§ WHAT YOU ARE ASKED TO DO: Please transcribe exactly, and only, the lines of the data below between the line holding "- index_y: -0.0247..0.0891" and the line holding "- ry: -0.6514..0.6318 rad", inclusive.
*** Opening of INFORMATION SUPPLIED ***
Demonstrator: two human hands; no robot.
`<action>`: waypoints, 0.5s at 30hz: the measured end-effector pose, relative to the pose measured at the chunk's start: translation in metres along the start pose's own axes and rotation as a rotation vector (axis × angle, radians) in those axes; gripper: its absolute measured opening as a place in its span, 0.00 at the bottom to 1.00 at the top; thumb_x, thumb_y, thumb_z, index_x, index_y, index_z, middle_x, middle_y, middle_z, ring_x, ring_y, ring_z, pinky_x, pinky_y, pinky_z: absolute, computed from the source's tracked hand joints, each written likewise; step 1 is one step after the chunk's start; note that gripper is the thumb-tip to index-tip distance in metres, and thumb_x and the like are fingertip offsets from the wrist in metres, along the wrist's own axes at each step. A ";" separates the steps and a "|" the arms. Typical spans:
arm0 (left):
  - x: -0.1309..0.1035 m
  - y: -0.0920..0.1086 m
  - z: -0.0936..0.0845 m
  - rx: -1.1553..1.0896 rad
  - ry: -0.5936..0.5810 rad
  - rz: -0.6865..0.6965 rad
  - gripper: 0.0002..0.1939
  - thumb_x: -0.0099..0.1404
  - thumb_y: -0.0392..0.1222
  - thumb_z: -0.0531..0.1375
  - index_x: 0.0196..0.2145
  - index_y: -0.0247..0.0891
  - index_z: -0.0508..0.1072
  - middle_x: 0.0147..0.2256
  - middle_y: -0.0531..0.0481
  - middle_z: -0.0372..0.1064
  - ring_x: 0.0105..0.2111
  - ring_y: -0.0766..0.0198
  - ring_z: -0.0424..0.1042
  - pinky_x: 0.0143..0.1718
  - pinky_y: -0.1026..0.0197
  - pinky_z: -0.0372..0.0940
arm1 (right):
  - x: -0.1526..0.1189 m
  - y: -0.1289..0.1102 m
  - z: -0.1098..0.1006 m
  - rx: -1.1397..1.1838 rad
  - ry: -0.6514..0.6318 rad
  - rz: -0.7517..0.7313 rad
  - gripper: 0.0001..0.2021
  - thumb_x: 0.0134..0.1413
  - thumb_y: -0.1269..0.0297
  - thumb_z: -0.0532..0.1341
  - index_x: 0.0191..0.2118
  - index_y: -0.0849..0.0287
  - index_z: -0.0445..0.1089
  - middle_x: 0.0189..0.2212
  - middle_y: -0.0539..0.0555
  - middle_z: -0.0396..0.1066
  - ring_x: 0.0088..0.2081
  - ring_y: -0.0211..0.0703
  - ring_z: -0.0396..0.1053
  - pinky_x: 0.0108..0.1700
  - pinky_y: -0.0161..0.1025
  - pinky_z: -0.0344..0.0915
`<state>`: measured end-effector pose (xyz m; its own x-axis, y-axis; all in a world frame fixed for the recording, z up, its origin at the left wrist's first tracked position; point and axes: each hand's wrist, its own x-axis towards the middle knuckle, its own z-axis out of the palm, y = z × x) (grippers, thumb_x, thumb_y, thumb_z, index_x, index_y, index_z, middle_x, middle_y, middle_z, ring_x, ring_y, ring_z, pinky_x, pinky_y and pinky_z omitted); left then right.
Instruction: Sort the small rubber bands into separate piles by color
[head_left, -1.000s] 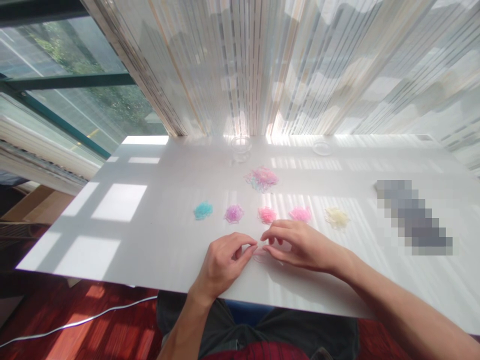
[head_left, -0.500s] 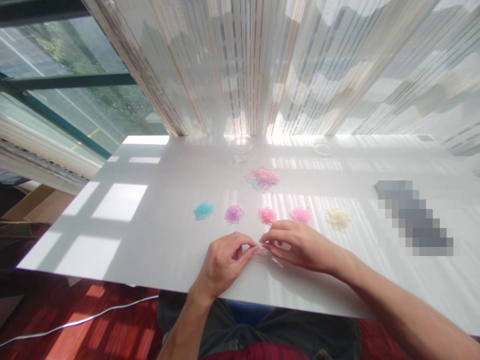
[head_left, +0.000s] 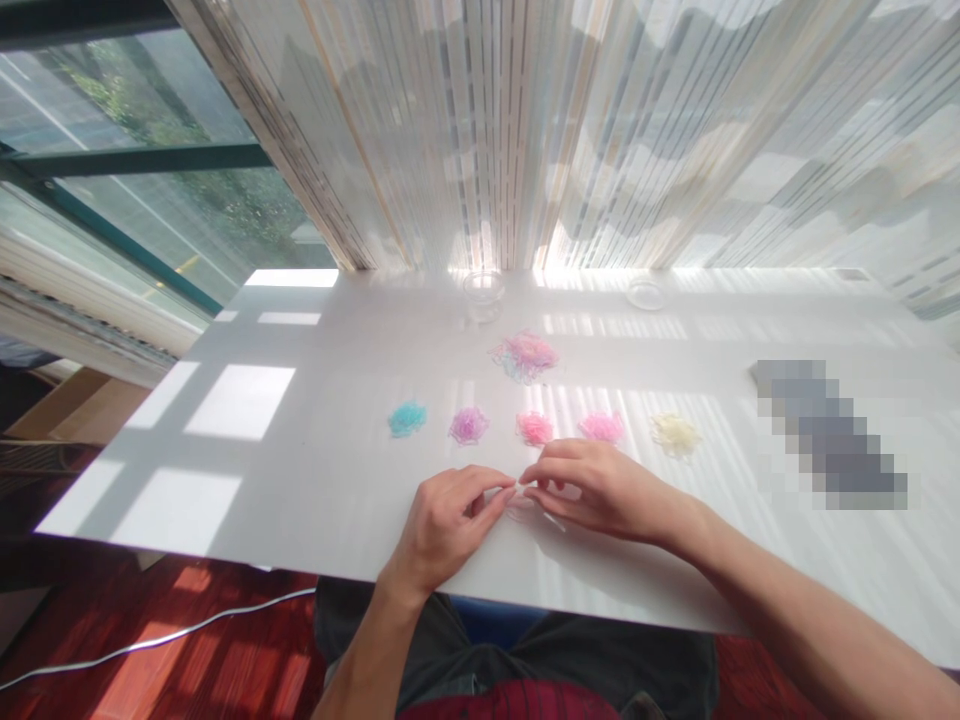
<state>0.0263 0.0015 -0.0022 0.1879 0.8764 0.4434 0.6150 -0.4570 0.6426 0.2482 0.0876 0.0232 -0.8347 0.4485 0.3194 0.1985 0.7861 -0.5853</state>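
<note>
My left hand (head_left: pixel 454 520) and my right hand (head_left: pixel 604 490) meet fingertip to fingertip low over the table's near side. Thumb and forefinger are pinched on each, closed on a tiny pale rubber band, hard to make out. Faint pink rubber bands (head_left: pixel 519 510) show just below the fingertips. Beyond the hands runs a row of small piles of rubber bands: teal (head_left: pixel 407 420), purple (head_left: pixel 469 426), coral (head_left: pixel 534 429), pink (head_left: pixel 602 427) and pale yellow (head_left: pixel 676 435). A larger mixed pile (head_left: pixel 526 355) of pink, purple and teal bands lies behind the row.
Toward the back of the white table (head_left: pixel 315 480) stand a clear round container (head_left: pixel 483 296) and a shallow clear dish or lid (head_left: pixel 646 294). A blurred-out dark object (head_left: pixel 829 435) lies at right. Striped curtains (head_left: pixel 510 130) hang along the far edge.
The hands hold almost the same place and the same pinch. The fingertips have shifted only very slightly; the piles have not changed.
</note>
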 end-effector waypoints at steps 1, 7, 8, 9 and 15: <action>0.000 0.000 0.000 0.003 0.001 0.002 0.05 0.73 0.37 0.61 0.42 0.39 0.78 0.35 0.50 0.81 0.26 0.67 0.74 0.33 0.63 0.69 | 0.000 0.000 0.000 -0.001 0.003 0.002 0.10 0.69 0.66 0.58 0.43 0.61 0.77 0.30 0.55 0.75 0.31 0.41 0.70 0.34 0.38 0.65; 0.000 0.002 0.000 0.012 -0.001 -0.004 0.06 0.73 0.38 0.60 0.42 0.38 0.78 0.34 0.49 0.81 0.25 0.68 0.72 0.32 0.63 0.69 | -0.001 -0.001 -0.006 -0.021 0.009 0.025 0.10 0.69 0.65 0.58 0.44 0.61 0.76 0.30 0.54 0.74 0.31 0.41 0.71 0.35 0.38 0.66; 0.000 0.002 0.000 0.013 -0.003 -0.005 0.06 0.73 0.38 0.60 0.42 0.38 0.78 0.34 0.49 0.81 0.24 0.68 0.72 0.32 0.63 0.69 | -0.001 -0.001 -0.007 -0.018 0.014 0.028 0.10 0.69 0.64 0.58 0.44 0.61 0.76 0.30 0.54 0.73 0.31 0.41 0.71 0.35 0.38 0.66; 0.000 0.002 0.000 0.014 -0.005 -0.006 0.06 0.73 0.38 0.61 0.42 0.38 0.78 0.34 0.49 0.81 0.24 0.68 0.71 0.32 0.63 0.69 | -0.001 -0.001 -0.007 -0.015 0.021 0.026 0.10 0.70 0.64 0.58 0.44 0.61 0.76 0.30 0.54 0.74 0.31 0.41 0.71 0.34 0.38 0.66; 0.000 0.001 0.000 0.017 -0.014 -0.017 0.06 0.73 0.38 0.61 0.41 0.39 0.79 0.33 0.50 0.80 0.24 0.68 0.71 0.32 0.62 0.69 | -0.001 -0.002 -0.004 -0.020 0.010 -0.002 0.10 0.69 0.67 0.58 0.41 0.61 0.76 0.30 0.55 0.75 0.31 0.40 0.70 0.34 0.37 0.64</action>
<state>0.0270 0.0006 -0.0017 0.1877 0.8861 0.4238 0.6313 -0.4394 0.6391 0.2503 0.0877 0.0267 -0.8299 0.4509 0.3285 0.2066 0.7954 -0.5698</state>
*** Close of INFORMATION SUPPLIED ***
§ ANSWER SECTION:
  - index_y: -0.0247..0.0891
  - index_z: -0.0508..0.1072
  - middle_x: 0.0147..0.2256
  - middle_y: -0.0531..0.0481
  - middle_z: -0.0372..0.1064
  - ring_x: 0.0105..0.2111
  - ring_y: -0.0766..0.0198
  - ring_z: -0.0424..0.1042
  - pinky_x: 0.0143..0.1718
  - pinky_y: -0.1026..0.0197
  - pinky_z: -0.0372..0.0940
arm1 (right):
  - x: -0.1526..0.1189 m
  - y: -0.1289..0.1102 m
  - z: -0.1098..0.1006 m
  - rx: -1.1397..1.1838 rad
  - ry: -0.6514..0.6318 rad

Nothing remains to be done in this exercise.